I'll be re-gifting for the rest of me life.
 
CN624 said:
On the subject of what / how much to give I've just received an invite saying
that they don't have a wedding list as they already have all the cutlery etc they need but that 'cold hard cash' will be fine!

I think that is the height of rudeness. In that situation I would be otherwise engaged that day and I wouldn't send a present either:mad: (I'd usually send a gift if invited to the full wedding but couldn't attend)
 
Tracking this and the communion thread I think that both demonstrate something amiss in how we respond to big(gish) milestones in life. I'm as fond of the filthy lucre as the next person but there is more to life than money (no, really).
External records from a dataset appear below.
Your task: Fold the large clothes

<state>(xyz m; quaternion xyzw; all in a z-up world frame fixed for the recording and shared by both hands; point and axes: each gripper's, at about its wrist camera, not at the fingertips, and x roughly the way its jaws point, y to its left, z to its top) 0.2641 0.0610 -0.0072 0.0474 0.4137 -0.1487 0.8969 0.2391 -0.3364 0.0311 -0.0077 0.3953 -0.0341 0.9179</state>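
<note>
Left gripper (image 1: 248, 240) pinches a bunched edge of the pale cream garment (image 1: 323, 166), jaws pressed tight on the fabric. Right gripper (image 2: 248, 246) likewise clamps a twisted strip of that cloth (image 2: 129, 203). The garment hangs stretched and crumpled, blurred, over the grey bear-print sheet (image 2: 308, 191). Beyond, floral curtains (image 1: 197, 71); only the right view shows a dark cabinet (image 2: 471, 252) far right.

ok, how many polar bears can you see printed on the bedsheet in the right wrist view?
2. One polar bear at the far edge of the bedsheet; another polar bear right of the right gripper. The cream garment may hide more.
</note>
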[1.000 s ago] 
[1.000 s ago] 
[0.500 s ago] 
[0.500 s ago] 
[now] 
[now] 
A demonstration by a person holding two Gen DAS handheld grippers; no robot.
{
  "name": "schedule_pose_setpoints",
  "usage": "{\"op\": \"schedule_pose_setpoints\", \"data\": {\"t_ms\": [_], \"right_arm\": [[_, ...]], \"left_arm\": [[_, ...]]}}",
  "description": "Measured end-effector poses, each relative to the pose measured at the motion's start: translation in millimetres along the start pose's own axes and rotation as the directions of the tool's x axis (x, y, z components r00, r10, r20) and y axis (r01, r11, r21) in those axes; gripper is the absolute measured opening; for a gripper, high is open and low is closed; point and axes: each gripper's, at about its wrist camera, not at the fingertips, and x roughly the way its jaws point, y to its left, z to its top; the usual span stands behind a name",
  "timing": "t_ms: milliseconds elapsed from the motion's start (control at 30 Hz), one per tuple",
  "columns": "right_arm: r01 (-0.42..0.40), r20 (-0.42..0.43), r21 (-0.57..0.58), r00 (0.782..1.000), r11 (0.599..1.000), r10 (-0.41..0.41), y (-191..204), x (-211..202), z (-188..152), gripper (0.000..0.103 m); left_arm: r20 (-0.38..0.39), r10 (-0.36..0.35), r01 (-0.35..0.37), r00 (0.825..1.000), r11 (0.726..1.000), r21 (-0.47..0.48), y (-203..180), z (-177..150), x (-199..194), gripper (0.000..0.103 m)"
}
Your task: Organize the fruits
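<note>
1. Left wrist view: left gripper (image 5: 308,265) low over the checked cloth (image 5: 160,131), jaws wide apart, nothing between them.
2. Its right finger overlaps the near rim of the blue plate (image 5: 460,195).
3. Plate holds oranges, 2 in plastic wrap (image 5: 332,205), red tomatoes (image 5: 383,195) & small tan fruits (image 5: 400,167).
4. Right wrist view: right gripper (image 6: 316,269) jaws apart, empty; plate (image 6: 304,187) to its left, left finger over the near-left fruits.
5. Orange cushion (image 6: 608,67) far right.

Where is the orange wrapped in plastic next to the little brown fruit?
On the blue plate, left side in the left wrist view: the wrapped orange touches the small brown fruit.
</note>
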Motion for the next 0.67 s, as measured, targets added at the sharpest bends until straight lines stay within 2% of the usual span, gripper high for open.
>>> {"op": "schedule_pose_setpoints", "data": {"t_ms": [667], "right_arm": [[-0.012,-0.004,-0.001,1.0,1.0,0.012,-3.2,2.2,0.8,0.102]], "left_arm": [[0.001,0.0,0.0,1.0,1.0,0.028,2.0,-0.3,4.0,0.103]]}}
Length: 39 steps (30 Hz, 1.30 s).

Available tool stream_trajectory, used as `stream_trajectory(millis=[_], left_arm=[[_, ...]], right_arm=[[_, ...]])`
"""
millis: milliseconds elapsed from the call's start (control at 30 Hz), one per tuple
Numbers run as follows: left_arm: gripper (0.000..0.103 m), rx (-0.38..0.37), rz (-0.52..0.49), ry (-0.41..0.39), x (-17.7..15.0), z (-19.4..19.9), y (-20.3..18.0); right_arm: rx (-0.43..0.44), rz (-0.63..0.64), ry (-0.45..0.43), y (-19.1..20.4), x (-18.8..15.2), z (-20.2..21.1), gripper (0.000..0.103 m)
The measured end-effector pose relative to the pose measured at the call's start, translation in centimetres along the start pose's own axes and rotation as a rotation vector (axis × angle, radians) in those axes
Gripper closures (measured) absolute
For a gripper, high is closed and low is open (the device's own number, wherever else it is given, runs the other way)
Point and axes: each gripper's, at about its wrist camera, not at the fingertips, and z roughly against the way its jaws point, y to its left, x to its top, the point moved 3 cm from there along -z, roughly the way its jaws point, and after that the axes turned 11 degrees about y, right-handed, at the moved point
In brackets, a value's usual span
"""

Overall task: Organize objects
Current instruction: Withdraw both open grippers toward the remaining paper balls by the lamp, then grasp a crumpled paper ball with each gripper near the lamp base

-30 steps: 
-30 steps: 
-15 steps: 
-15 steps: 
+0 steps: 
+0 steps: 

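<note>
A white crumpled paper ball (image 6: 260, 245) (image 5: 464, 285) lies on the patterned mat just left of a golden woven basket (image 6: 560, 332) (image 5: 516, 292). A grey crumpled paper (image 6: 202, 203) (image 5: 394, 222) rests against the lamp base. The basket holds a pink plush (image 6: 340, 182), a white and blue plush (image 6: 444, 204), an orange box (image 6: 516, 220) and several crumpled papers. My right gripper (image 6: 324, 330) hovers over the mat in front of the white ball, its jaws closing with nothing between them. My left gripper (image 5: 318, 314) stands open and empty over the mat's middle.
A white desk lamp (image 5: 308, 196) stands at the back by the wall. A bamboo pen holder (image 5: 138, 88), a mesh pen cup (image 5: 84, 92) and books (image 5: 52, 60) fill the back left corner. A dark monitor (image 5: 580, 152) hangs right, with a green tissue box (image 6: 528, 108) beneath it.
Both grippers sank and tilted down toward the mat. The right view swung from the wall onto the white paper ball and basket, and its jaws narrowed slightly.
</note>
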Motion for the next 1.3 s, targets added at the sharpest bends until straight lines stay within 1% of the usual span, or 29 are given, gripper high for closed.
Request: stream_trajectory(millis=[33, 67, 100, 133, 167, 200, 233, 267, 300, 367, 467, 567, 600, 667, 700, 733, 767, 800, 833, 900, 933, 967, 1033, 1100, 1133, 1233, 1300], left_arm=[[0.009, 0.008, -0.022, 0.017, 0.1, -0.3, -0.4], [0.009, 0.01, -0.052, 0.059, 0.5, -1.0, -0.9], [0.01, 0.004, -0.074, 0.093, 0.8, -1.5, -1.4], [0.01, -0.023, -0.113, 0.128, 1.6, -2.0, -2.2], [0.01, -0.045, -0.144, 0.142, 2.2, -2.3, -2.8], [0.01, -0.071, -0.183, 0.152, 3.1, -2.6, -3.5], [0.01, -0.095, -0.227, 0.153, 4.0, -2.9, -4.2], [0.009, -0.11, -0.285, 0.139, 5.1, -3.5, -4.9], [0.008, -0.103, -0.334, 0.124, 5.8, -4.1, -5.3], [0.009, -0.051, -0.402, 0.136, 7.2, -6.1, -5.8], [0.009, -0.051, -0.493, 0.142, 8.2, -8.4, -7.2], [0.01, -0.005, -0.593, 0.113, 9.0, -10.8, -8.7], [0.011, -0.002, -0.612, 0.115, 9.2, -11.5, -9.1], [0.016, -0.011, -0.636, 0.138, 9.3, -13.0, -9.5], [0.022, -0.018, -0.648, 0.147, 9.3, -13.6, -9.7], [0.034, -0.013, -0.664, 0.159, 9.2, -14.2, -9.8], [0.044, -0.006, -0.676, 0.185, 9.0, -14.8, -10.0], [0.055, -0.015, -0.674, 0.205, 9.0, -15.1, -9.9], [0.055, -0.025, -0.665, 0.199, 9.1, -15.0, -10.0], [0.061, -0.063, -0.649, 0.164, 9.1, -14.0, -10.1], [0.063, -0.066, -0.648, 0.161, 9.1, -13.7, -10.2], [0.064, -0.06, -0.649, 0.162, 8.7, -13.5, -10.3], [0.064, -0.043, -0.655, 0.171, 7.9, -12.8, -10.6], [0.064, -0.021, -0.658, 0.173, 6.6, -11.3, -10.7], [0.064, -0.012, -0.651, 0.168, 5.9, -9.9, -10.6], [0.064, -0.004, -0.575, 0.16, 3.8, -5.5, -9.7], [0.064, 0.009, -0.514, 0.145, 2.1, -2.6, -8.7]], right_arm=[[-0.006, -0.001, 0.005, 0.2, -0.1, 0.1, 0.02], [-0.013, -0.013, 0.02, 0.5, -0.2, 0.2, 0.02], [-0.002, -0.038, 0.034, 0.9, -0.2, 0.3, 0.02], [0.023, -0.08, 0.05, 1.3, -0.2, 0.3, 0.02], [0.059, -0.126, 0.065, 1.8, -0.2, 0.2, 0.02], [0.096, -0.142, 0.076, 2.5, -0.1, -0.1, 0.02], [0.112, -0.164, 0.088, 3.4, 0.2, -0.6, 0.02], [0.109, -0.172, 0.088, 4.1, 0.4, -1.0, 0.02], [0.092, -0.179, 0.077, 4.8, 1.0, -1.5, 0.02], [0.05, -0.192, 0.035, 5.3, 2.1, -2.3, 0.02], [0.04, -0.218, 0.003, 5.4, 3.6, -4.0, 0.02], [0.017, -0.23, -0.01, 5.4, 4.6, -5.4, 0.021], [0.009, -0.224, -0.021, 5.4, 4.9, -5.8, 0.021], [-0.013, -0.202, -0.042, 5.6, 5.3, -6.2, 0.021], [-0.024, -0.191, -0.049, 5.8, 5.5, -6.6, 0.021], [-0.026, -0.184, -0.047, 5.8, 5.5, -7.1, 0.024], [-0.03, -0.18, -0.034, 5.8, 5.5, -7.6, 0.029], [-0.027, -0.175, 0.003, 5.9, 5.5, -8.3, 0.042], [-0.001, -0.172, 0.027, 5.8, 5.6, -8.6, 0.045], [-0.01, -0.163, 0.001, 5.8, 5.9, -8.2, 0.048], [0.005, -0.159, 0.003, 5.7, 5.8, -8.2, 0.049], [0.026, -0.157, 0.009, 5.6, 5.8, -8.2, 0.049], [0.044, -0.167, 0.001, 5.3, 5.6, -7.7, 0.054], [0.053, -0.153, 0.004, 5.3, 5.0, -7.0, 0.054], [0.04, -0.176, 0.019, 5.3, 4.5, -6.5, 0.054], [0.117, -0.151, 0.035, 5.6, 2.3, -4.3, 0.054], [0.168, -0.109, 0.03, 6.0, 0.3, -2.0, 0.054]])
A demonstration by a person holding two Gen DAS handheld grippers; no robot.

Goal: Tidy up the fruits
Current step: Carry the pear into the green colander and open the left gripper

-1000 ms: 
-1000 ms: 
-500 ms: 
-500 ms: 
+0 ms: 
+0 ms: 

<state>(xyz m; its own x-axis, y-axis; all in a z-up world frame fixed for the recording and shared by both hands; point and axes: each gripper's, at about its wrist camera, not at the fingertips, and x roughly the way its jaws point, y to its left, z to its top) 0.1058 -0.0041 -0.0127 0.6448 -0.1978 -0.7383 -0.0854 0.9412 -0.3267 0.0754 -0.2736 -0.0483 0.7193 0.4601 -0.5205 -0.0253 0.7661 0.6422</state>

CD- how about writing the couple a nice letter saying that you are devasted you can't come, delighted that they have eschewed additional possessions and that, in the same spirit, you are making a donation on their behalf to a charity to spread the good karma for their happy day. They might get the message!

Ragazza- I've been in a similar situation and I really think a gift in that situation should be token only. Something that means something to them, has an association with a special place etc? (Of course if you are time poor, these gifts can be more troublesome than the big money variety, but it sounds like you are willing to go the extra mile for this particular wedding)
 
Have to say that I don't consider myself a scabby person (well mayb a little bit!) but for a collegue it would defo only be €100 per couple which goes up to €120 for friends & €150 for family/close friends etc. & my choice would be to not give it in cash. I have seen people get a card with cash & go and spend it on groceries!! uh.
If they don't have a wedding list & I don't know them very well then I would consider a voucher for somewhere like Arnotts. But for friends & family I think it is nice to give an actual pressie......although I would always run it by the couple first.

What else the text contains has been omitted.